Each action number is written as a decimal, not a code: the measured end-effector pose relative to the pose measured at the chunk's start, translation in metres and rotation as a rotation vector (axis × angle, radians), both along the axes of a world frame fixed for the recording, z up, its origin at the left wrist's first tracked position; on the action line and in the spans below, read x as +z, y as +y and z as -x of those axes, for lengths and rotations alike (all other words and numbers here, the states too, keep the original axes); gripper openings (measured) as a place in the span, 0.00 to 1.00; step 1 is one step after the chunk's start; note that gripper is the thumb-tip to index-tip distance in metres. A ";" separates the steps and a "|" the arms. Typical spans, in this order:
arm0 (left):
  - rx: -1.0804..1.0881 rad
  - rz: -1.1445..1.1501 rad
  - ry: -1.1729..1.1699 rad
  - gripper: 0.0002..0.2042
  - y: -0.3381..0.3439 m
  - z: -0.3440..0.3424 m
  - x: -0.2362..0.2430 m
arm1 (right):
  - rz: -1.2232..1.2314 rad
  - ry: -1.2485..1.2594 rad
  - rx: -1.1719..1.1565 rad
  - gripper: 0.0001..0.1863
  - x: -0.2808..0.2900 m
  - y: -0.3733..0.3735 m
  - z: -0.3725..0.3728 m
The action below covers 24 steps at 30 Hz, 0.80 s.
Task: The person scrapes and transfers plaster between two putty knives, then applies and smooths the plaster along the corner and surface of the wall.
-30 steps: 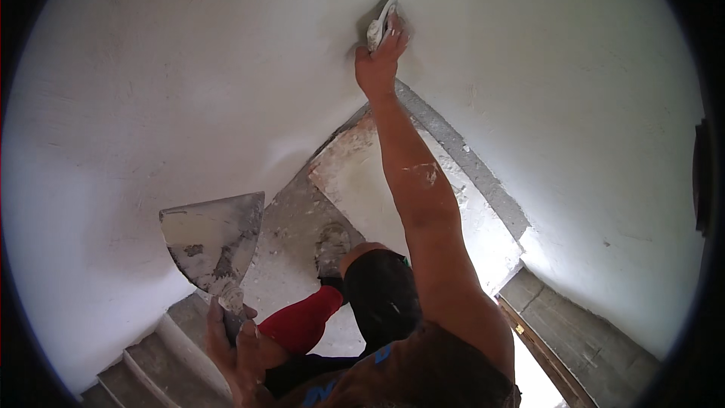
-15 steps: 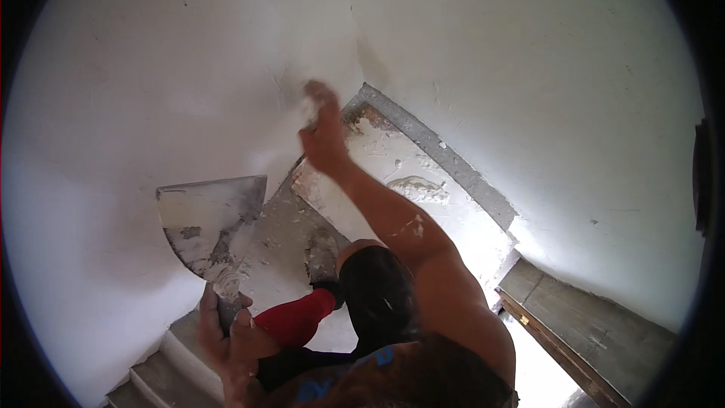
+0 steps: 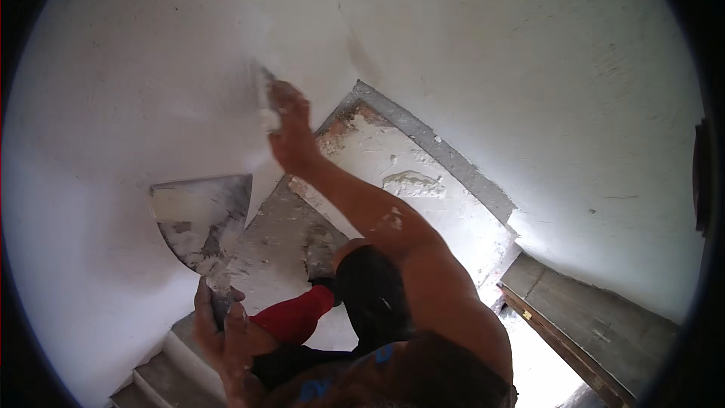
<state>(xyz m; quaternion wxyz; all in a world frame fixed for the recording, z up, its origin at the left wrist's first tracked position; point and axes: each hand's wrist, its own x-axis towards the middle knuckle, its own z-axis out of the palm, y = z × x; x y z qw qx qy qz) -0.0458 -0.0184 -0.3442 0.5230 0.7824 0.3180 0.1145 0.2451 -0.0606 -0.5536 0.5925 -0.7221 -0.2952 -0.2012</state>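
In my left hand [image 3: 217,332], low on the left, is the handle of a wide putty knife [image 3: 202,211]; my fingers are wrapped round it. Its broad, plaster-smeared blade points up and away, close to the left wall [image 3: 98,136]. My right arm stretches forward, and my right hand [image 3: 293,136] grips a flat scraper [image 3: 264,94] against that wall, left of the corner. The scraper shows nearly edge-on and smeared by motion, with whitish plaster by it, so its full shape is hidden.
A white plaster-covered board [image 3: 453,215] with a lump of plaster [image 3: 414,183] lies in the corner on a grey landing [image 3: 276,234]. Concrete steps [image 3: 170,378] descend at lower left. A grey ledge with a wooden edge [image 3: 563,347] is at lower right. My knee [image 3: 370,287] is bent beneath me.
My right hand has moved left along the wall with the scraper, away from the corner. My left hand and the putty knife have shifted slightly left in the view.
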 end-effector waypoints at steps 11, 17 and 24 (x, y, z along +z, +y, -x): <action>-0.026 -0.182 0.056 0.30 0.009 0.015 -0.014 | -0.015 0.023 -0.533 0.38 -0.074 -0.015 -0.105; -0.002 -0.202 0.107 0.30 0.021 0.019 -0.007 | -0.212 0.640 0.059 0.37 -0.106 0.004 0.034; 0.174 -0.207 0.085 0.30 0.008 0.025 -0.012 | -0.757 1.301 -0.290 0.13 -0.192 -0.068 -0.063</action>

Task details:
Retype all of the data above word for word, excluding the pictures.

Result for this exercise:
Each action number is written as a decimal, not a code: the measured end-effector pose relative to the pose measured at the chunk's start, translation in metres and rotation as a rotation vector (axis × angle, radians), both along the axes of a world frame fixed for the recording, z up, its origin at the left wrist's first tracked position; on the action line and in the spans below, read x as +z, y as +y and z as -x of those axes, for lengths and rotations alike (all other words and numbers here, the states too, keep the original axes); gripper openings (measured) as a place in the span, 0.00 to 1.00; step 1 is one step after the chunk's start; note that gripper is the thumb-tip to index-tip distance in metres. A ";" separates the steps and a "|" the arms. Typical spans, in this order:
arm0 (left):
  - rx: -1.0804..1.0881 rad
  - rz: -1.1445..1.1501 rad
  - ry: -1.1729..1.1699 rad
  - gripper: 0.0002..0.2042
  - y: -0.3381..0.3439 m
  - z: -0.3440..0.3424 m
  - x: -0.2362..0.2430 m
arm1 (right):
  - rz: -1.2232..1.2314 rad
  - ry: -1.2485..1.2594 rad
  - rx: -1.1719..1.1565 rad
  - gripper: 0.0001..0.1863
  - x: -0.2808..0.2900 m
  - y: -0.3733..0.3735 m
  - z: -0.3725..0.3728 m
The action below covers 24 steps at 30 Hz, 0.80 s.
Task: The person scrapes and transfers plaster between two putty knives, then applies and smooths the plaster along the corner and surface of the wall.
-30 steps: 
-15 steps: 
+0 steps: 
<state>(xyz m; quaternion wxyz; all in a world frame fixed for the recording, z up, its origin at the left wrist's first tracked position; point and axes: each hand's wrist, its own x-axis towards the middle knuckle, its own z-axis out of the palm, y = z × x; x y z qw qx qy qz) -0.0458 -0.0184 -0.3442 0.5230 0.7824 0.3180 0.1145 0.2451 -0.0606 -0.5536 0.5925 -0.7221 -0.2952 -0.2012</state>
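In my left hand [image 3: 217,332], low on the left, is the handle of a wide putty knife [image 3: 202,211]; my fingers are wrapped round it. Its broad, plaster-smeared blade points up and away, close to the left wall [image 3: 98,136]. My right arm stretches forward, and my right hand [image 3: 293,136] grips a flat scraper [image 3: 264,94] against that wall, left of the corner. The scraper shows nearly edge-on and smeared by motion, with whitish plaster by it, so its full shape is hidden.
A white plaster-covered board [image 3: 453,215] with a lump of plaster [image 3: 414,183] lies in the corner on a grey landing [image 3: 276,234]. Concrete steps [image 3: 170,378] descend at lower left. A grey ledge with a wooden edge [image 3: 563,347] is at lower right. My knee [image 3: 370,287] is bent beneath me.
My right hand has moved left along the wall with the scraper, away from the corner. My left hand and the putty knife have shifted slightly left in the view.
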 end-effector waypoints at steps 11, 17 and 24 (x, y, z along +z, +y, -x): <action>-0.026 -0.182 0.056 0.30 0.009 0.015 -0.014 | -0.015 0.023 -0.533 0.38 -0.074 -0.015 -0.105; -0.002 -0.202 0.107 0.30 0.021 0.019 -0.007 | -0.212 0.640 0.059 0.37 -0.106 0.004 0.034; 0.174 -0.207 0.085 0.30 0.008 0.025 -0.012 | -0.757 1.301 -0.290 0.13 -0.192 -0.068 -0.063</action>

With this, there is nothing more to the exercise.